There is nothing preventing you from holding both a credential as a Licensed Clinical Social Worker and licensed clinical psychologist, but in practice, if you’ve earned a doctorate in psychology, that’s going to be the license you practice under since the scope of practice is broader and more inclusive.
Salary Vs Educational Investment – Cost Benefit Analysis of Earning a DSW or Doctorate in Psychology
As a licensed psychologist, social work isn’t a field that you go into in order to get rich. But you might think you need to start out that way when you see the sticker price on the average psychology doctoral program.
According to a 2016 survey by the APA, that came out to annual costs of:
- Public in-state university – $11,000 each year
- Public out-of-state university – $24,000 each year
- Private university – $34,000 each year
If you do the math, you can see that you’ll end up spending between $50,000 and over $200,000 on the degree, total. It’s no wonder that the same survey found that 90 percent of psychology PhD graduates had some form of student debt outstanding as they entered the workforce.
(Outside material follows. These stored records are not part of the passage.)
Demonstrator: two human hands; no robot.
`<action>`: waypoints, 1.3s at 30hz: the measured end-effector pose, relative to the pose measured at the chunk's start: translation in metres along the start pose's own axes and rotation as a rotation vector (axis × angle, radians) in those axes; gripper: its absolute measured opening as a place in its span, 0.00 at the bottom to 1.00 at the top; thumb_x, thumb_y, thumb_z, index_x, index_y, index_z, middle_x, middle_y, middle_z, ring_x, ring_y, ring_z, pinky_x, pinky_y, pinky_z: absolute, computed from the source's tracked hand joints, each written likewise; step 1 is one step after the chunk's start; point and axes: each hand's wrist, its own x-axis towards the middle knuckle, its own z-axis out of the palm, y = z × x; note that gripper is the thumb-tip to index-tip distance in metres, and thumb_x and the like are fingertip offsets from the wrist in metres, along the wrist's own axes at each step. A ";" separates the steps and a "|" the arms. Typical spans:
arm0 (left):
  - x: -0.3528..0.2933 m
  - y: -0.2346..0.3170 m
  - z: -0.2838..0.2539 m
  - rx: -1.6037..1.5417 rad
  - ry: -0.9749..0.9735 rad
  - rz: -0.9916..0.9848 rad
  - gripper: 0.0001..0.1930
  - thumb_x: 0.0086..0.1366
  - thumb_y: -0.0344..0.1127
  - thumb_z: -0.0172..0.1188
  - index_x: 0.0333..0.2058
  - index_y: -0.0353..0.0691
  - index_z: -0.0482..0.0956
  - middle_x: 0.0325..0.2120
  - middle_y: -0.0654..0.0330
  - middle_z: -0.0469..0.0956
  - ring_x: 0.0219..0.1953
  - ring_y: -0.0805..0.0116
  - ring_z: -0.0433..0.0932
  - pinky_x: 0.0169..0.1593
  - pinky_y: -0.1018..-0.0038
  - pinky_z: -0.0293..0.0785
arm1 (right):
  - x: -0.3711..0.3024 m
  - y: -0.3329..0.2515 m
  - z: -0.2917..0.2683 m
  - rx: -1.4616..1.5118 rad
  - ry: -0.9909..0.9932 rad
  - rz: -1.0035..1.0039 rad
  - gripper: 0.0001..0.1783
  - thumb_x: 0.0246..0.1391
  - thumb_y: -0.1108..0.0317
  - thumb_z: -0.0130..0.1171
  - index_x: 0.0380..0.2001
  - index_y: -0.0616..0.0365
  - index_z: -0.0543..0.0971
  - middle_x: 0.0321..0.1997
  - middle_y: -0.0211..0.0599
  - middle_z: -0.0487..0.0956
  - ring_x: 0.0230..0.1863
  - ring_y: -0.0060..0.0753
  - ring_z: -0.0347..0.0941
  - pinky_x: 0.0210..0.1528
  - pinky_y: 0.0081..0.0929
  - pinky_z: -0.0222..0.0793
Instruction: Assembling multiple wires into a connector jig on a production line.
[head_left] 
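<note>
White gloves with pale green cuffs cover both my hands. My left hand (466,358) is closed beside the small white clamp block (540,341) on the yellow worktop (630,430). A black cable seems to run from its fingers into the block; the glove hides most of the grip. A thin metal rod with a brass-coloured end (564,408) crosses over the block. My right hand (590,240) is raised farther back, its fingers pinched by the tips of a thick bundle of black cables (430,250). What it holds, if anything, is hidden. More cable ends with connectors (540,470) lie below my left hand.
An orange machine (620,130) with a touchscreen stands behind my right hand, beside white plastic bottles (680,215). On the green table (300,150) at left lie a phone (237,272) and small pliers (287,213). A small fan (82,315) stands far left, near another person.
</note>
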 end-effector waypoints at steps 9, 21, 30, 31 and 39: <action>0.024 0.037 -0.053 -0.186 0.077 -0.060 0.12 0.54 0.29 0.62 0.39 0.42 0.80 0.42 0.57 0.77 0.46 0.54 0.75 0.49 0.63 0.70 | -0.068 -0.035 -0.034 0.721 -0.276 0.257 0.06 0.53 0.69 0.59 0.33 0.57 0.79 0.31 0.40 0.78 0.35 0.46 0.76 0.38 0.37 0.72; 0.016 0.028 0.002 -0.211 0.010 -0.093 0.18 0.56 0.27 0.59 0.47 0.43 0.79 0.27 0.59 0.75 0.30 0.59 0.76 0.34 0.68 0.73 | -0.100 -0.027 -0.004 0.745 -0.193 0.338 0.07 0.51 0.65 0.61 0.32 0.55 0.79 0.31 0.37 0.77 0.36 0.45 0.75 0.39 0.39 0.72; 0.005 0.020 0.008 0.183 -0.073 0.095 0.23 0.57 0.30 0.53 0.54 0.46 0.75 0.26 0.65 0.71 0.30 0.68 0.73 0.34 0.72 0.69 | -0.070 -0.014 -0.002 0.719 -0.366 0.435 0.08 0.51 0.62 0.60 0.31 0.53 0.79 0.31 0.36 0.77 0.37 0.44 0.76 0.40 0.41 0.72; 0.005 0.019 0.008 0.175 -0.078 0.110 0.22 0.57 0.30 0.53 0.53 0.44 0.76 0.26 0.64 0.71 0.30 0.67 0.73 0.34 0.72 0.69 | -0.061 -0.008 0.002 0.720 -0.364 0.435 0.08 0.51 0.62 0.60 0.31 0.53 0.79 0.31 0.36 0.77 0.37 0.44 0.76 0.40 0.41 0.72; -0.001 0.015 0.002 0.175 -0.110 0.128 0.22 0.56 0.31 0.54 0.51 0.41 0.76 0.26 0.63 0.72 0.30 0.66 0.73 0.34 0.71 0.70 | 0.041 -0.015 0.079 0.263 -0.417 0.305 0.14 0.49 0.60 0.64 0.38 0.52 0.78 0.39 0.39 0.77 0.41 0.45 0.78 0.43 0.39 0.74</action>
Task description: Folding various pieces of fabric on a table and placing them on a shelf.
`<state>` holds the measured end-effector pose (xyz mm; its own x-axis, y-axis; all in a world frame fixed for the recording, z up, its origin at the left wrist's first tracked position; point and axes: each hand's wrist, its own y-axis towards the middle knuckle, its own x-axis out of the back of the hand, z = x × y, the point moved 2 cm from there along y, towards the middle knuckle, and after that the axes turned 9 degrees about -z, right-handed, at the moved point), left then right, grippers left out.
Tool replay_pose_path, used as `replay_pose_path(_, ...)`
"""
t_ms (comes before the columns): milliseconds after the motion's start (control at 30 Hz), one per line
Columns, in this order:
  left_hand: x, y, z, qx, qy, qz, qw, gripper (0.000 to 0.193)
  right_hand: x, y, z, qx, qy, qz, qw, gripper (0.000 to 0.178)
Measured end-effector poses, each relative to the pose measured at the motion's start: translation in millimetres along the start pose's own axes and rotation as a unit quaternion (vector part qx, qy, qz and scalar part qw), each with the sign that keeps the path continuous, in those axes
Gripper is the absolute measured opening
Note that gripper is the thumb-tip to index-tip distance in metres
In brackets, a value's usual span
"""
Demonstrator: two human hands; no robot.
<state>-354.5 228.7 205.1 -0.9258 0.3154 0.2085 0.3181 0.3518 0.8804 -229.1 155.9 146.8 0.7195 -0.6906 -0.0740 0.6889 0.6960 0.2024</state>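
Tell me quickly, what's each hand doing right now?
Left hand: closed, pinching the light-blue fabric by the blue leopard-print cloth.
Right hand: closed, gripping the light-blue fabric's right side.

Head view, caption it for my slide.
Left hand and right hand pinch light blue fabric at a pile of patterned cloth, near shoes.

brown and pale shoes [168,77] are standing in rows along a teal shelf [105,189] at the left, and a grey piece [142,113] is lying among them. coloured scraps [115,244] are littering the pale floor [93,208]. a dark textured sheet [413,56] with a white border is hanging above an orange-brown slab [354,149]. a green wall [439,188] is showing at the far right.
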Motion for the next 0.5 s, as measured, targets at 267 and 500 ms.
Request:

The National Center for Education Statistics also monitors graduate tuition rates, and for doctoral programs of all types, including DSW programs, they found similar numbers.
- Public school – $12,171
- Private school – $25,929
You’ll notice that private schools are consistently more expensive. On the other hand, they also tend to be more prestigious. In the private sector, that leads to higher salaries and more earnings later on in your career. But for social work, with many non-profit and government employers, that may not be the case—you’ll have to decide based on your own circumstances.
Jobs and Salary Prospects With a DSW or PsyD/PhD in Psychology
According to the Bureau of Labor Statistics, the average psychologist made $80,370 in 2019. That’s a lot better than the average social worker, who made only $50,470 over the same period. But social workers with a DSW aren’t average; they’re more likely to be in leadership roles.
And that general number includes all psychologists, many of whom may not even have doctorates.
There is a way to get a slightly more specific figure from BLS, though, since they also track employment by industry. And for the category of Social Assistance, where most other social workers are categorized, psychologists were found to earn an average of $85,950. For doctorate-prepared social workers holding the DSW, that number is likely to be very similar.
In addition to varying by the role, salaries can shift quite a bit from state to state or even city to city, for both psychologists and social workers. In general, salaries tend to be the highest in urban areas, but there are some real regional differences too.
But you don’t shop around for jobs in social work based on how much you are going to make—it’s not that kind of career. Instead, you’ll be looking where you can use your new clinical counseling skills to make the most difference to the most people. In the United States today, no matter where you are, you won’t have to look far.